6 September 2019ILS

Catastrophes since 2017 drive spike in ILS impairments

Following the hurricanes, earthquakes, wildfires, typhoons and winter storm events of 2017, 2018 and 2019, the market endured anticipated impairments of 25 notes, according to an Aon Securities annual report on the insurance-linked securities (ILS) sector.

These impairments will lead to bond losses of $1.25 billion, predicted the report, titled Alternative Capital: Strength Through Disruption. Before 2017 only seven catastrophe bond classes of notes had been impaired, the report added, with losses totalling $900 million.

These losses had a dramatic impact on the dynamics of capacity, collateral treatment, pricing and investor sentiment in the period under review, said Aon Securities.

The report revealed analysed the 12 month period ending June 30, 2019, and concluded that catastrophe bond limit on-risk had reached a record $30.3 billion, an increase of $300,000 since June 2018.

In all, $5.4 billion of catastrophe bonds, including life and health, were issued in the 12 month period, the report said.

There was $93 billion of alternative capital in the re/insurance sector at the end of June, representing a decrease of $5 billion from the previous year, mainly driven by a reduction in the collateralised reinsurance segment, it added.

It estimated the in-force industry loss warranties (ILW) limit to stand at approximately $6 billion. Capital markets investors continued to be a major driver in the ILW space, both as purchasers of ILW limit and as suppliers of ILW capacity, the report said.
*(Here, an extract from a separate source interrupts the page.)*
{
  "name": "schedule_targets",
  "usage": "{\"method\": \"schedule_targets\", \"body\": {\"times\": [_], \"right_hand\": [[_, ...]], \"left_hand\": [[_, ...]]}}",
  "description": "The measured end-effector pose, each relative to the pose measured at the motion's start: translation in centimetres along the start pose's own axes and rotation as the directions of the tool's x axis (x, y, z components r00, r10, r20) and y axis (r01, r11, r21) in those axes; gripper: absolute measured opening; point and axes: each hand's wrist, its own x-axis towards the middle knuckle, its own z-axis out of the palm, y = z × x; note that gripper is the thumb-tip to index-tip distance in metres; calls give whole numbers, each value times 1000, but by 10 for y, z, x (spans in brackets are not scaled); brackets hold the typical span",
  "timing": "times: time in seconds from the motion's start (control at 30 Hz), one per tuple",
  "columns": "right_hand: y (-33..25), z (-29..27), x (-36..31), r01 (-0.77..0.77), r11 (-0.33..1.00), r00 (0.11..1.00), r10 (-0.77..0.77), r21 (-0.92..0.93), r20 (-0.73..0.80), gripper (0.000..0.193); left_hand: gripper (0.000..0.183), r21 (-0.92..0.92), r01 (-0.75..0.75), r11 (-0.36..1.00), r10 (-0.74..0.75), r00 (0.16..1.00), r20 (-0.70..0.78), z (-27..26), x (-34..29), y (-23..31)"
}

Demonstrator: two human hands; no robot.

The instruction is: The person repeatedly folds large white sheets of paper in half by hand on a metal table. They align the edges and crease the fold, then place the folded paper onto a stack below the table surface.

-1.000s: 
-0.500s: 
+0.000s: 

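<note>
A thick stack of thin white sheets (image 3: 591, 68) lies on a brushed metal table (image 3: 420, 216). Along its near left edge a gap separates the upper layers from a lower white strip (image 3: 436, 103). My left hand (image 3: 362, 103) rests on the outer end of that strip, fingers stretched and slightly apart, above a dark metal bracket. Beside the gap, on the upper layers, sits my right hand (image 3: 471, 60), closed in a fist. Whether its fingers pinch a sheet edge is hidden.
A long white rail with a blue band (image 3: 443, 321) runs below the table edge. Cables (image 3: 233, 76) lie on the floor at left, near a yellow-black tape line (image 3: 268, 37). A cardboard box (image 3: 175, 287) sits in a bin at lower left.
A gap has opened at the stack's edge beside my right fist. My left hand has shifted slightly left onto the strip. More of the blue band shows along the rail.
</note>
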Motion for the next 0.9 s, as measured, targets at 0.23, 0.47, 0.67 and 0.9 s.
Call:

In the 12 month period the Aon All Bond Index and US Hurricane Bond Index achieved returns of 4.30 percent and 2.74 percent respectively, compared to 3.12 percent and -1.13 percent respectively in 2018.

Paul Schultz, chief executive officer of Aon Securities, said recent losses had put the spotlight on the ILS market to a degree not seen before in the sector, describing the 12 month period assessed in the report “educational for market participants, as well as reassuring, due to impaired bonds responding as designed.”

He added: “After this period of contraction, we expect alternative capital to resume its upward growth momentum later this year and into 2020.”